T0 is defined as the date when sequencing data is made available to the collaborator
*All data will be shared at the end of the CMG funding period (end of 2020)
The Matchmaker Exchange (MME) is a federated network of genomic centers that share their cases with candidate genes to help find the underlying genetic changes that cause rare disease. The goal of this network is to help aggregate data of patients with similar disorders from around the world. These centers connect to each other through a common application programming interface (API) that uses a mutually agreed upon data format.
We built the matchbox software application to serve as a primary bridge to the MME. Matchbox shares both genotype and phenotype data with other nodes within MME. Building a MME server is a resource intensive process, and a limiting factor to a new center interested in joining this data-sharing network. To help such an institution, we made matchbox open source and free to use.
More information can be found on www.matchmakerexchange.org and in a special issue of Human Mutation (https://onlinelibrary.wiley.com/doi/abs/10.1002/humu.23655). You can download matchbox from GitHub. Please contact firstname.lastname@example.org for any questions.
ClinVar is a publicly available database of genomic variation and its relationship to human health, maintained by the National Center for Biotechnology Information (NCBI) and funded by the Intramural Research Program of the National Institutes of Health (NIH), National Library of Medicine.
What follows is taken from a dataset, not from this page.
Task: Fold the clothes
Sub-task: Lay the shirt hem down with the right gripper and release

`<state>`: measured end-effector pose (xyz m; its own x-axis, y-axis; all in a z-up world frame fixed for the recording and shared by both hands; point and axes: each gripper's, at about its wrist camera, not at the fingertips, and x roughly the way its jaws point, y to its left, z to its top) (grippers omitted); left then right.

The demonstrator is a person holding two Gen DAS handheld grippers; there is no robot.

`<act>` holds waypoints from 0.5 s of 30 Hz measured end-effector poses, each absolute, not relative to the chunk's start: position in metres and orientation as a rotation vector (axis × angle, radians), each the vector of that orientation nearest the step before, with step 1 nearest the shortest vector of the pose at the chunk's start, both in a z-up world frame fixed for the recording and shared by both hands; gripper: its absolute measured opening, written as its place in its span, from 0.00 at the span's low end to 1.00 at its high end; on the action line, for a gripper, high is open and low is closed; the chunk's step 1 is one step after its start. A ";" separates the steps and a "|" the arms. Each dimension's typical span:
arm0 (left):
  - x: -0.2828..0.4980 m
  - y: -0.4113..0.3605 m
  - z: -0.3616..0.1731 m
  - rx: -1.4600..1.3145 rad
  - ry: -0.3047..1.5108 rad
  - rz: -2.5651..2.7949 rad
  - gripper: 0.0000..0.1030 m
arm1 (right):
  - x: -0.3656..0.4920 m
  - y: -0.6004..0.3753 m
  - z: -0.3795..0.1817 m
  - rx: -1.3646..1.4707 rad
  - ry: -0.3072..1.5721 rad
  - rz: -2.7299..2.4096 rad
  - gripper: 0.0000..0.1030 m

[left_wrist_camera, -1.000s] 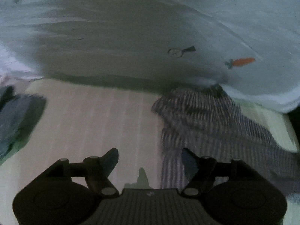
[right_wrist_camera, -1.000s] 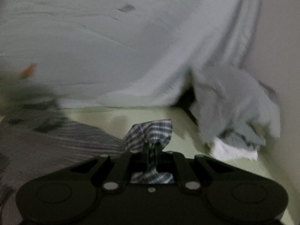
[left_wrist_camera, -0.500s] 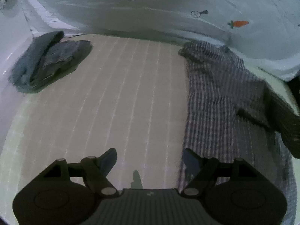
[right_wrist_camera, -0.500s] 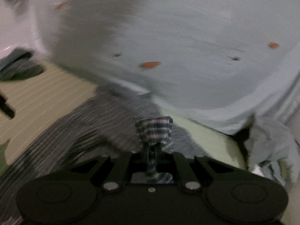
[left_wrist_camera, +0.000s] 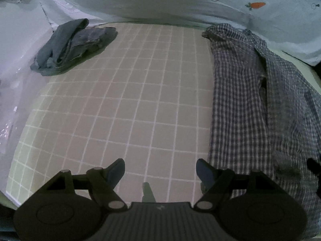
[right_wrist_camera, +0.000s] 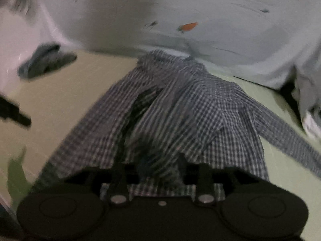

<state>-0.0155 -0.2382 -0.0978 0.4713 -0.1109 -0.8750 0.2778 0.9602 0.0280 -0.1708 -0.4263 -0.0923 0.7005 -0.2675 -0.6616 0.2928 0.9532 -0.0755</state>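
A blue-and-white checked shirt (left_wrist_camera: 250, 100) lies spread lengthwise on the right side of a grid-lined mat (left_wrist_camera: 130, 100), collar toward the far end. My left gripper (left_wrist_camera: 159, 166) hovers open over the bare mat with nothing between its fingers. The shirt's left edge runs just beside its right finger. In the right wrist view the shirt (right_wrist_camera: 180, 110) fans out ahead, with one sleeve trailing right. My right gripper (right_wrist_camera: 154, 170) sits at the shirt's near hem. Its jaws are opening, and loose checked fabric lies between and over them.
Folded jeans (left_wrist_camera: 74, 46) rest at the mat's far left corner, also visible as jeans (right_wrist_camera: 46, 62) in the right view. A pale blue sheet with carrot prints (left_wrist_camera: 180, 0) rises behind the mat. A crumpled grey and white garment pile (right_wrist_camera: 309, 104) sits at the far right.
The right gripper was shut on a bunched piece of the checked shirt; its jaws have now parted and the shirt lies spread on the mat. Both views pulled back and tilted down.
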 end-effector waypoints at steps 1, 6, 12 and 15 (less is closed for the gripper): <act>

ClinVar catalogs and aggregates variant submissions from external groups with their reported clinical significance and supporting information, when available. ClinVar adds value to submitted interpretations by standardizing descriptions of variants, conditions, and terms for clinical significance. This information is made publicly available through ClinVar for use in research and healthcare communities. More information about ClinVar is available at https://www.ncbi.nlm.nih.gov/clinvar/.
Our submissions can be found under the name “Broad Institute Rare Disease Group, Broad Institute -Broad Institute Center for Mendelian Genomics (CMG).”
The Genomic Analysis, Visualization, and Informatics Lab-space, or ‘AnVIL,’ is NHGRI’s genomic data resource that leverages a cloud-based infrastructure for democratizing genomic data access, sharing and computing across large genomic, and genomic-related data sets. In addition to downloading copies of data to local computers and servers, users will have the option to work with data in a secure cloud environment, where they can also use common bioinformatics tools and packages and develop and share their own software tools. Terra is the compute engine and analysis unit of AnVIL where biomedical researchers can access data, run analysis tools, and collaborate easily with others.
Broad CMG data are deposited into dbGaP under study ID = phs001272. Researchers can apply to gain access to these data directly via dbGaP.